Il contribuente impugnava il suddetto avviso di accertamento dinanzi alla Commissione Tributaria Provinciale di Napoli la quale, con sentenza n. 9560/27/2021, pubblicata il 3 settembre 2021, accoglieva il ricorso, annullando l’atto impositivo e condannando l’Ufficio alla rifusione delle spese di lite.
Interposto gravame dall’Agenzia delle Entrate , la Corte di Giustizia Tributaria di secondo grado (nuova denominazione della Commissione Tributaria Regionale) della Campania, con sentenza n. 2777/14/2023, pronunciata il 20 dicembre 2022 e depositata in segreteria il 28 aprile 2023, rigettava l’appello, condannando l ‘ ente impositore al pagamento delle spese di lite.
Avverso tale sentenza ha proposto ricorso per cassazione l’Agenzia delle Entrate, sulla base di un unico (ricorso notificato il 20 novembre 2023).

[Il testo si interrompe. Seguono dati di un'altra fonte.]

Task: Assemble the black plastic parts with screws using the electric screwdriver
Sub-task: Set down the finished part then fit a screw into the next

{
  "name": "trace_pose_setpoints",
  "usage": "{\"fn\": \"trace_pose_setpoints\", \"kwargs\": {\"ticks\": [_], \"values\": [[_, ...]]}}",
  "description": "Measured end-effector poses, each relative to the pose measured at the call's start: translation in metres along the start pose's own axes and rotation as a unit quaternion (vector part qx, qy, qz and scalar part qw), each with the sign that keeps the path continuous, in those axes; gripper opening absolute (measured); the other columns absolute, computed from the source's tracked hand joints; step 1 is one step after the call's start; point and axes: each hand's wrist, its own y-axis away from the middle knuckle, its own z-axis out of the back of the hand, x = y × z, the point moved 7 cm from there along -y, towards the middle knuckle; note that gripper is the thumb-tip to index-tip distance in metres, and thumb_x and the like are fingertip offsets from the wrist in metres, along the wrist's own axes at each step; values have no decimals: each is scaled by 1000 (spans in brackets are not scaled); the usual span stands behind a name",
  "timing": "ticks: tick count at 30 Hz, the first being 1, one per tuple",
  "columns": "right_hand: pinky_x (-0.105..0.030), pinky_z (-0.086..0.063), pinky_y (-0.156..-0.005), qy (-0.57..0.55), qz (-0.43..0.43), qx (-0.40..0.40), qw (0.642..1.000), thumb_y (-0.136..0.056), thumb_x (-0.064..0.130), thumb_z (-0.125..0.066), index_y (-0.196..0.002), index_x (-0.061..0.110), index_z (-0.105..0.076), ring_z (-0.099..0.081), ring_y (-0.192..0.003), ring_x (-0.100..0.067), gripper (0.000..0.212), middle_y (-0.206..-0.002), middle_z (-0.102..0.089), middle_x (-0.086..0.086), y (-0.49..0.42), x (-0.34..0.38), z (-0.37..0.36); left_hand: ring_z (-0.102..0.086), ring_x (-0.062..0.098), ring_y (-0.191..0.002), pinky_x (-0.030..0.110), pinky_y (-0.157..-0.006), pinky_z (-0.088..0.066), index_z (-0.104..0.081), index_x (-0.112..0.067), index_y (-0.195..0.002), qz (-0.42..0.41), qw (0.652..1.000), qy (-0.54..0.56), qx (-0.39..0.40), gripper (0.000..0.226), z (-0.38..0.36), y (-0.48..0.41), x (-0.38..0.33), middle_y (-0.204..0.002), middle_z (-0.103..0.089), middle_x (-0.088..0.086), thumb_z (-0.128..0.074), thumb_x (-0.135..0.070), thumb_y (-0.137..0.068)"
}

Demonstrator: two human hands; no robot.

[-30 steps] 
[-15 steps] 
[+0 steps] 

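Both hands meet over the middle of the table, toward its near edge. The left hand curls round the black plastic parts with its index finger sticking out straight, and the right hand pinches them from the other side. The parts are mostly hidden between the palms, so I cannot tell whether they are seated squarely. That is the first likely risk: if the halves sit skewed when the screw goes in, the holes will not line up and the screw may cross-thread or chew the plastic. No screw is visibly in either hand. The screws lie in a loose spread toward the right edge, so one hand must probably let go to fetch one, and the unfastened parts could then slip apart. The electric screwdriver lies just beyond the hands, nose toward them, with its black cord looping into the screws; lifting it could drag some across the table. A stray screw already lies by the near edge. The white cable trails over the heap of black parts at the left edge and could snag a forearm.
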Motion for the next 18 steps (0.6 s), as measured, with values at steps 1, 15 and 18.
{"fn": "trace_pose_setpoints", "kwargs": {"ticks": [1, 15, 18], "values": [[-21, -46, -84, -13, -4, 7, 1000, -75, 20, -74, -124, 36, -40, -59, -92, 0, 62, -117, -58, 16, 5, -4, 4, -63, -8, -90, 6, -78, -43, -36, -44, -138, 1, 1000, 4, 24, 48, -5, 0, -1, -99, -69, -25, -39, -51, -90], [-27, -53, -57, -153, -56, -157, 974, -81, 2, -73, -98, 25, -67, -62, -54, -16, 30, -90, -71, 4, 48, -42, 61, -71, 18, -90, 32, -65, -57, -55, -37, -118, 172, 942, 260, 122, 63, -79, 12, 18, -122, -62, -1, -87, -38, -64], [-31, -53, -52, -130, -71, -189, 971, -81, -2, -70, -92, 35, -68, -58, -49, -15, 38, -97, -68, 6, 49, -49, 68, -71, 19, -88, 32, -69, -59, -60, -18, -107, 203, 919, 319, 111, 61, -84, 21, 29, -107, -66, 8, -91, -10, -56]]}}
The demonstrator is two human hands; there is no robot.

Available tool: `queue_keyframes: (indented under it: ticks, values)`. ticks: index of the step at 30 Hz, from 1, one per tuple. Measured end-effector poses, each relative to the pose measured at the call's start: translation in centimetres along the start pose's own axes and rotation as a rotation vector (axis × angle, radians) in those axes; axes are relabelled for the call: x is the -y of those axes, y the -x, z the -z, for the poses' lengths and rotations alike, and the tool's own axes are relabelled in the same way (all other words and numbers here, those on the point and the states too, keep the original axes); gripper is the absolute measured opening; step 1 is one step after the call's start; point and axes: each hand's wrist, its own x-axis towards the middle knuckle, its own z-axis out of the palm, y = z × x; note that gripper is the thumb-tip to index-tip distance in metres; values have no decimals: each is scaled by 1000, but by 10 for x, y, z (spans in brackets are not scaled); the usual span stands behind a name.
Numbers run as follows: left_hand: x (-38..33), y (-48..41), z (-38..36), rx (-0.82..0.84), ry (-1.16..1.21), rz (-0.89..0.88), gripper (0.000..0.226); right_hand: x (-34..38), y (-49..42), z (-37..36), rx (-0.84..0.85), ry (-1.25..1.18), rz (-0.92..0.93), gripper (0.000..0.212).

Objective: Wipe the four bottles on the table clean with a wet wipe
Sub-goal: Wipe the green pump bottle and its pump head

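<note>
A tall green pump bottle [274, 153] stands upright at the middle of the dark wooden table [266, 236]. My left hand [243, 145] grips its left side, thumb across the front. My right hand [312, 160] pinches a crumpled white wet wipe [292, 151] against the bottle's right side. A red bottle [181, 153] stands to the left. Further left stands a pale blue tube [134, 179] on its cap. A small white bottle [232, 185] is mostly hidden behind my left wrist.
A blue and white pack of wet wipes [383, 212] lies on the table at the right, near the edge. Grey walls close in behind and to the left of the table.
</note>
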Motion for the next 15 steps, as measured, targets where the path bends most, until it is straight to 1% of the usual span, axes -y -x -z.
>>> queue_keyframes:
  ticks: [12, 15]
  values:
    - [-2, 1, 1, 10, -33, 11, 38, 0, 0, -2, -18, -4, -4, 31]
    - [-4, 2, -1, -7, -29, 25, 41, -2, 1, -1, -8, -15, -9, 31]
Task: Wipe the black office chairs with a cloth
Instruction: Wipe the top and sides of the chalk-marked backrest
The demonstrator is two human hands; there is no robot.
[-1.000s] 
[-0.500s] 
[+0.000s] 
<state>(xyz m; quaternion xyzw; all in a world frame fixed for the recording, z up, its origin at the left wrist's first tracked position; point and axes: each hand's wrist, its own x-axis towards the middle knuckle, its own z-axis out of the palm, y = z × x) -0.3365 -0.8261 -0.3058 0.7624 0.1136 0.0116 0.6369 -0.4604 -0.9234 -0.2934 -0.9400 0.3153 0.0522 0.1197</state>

Resist e con controricorso COGNOME
Con decreto del 12 giugno 2024 è stata fissata la discussione del ricorso dinanzi a questa sezione per l’adunanza in camera di consiglio del 1° ottobre 2024, ai sensi degli artt. 375, secondo comma, e 380bis .1 c.p.c.
– Considerato che:
Con l’unico motivo di ricorso l’Agenzia delle Entrate eccepisce violazione e falsa applicazione dell’art. 38, commi 4 e 5, del d.P.R. 29 settembre 1973, n. 600, nel testo applicabile ratione temporis , e dell’art. 2697 c.c. , in relazione all’art. 360, comma 1, num. 3), c.p.c.
Osserva, in particolare, l’Ufficio che, nel caso di specie, il contribuente non aveva fornito prova dell’esistenza di disponibilità non reddituali, non essendo all’uopo sufficiente la mera dotazione di somme da parte del proprio genitore.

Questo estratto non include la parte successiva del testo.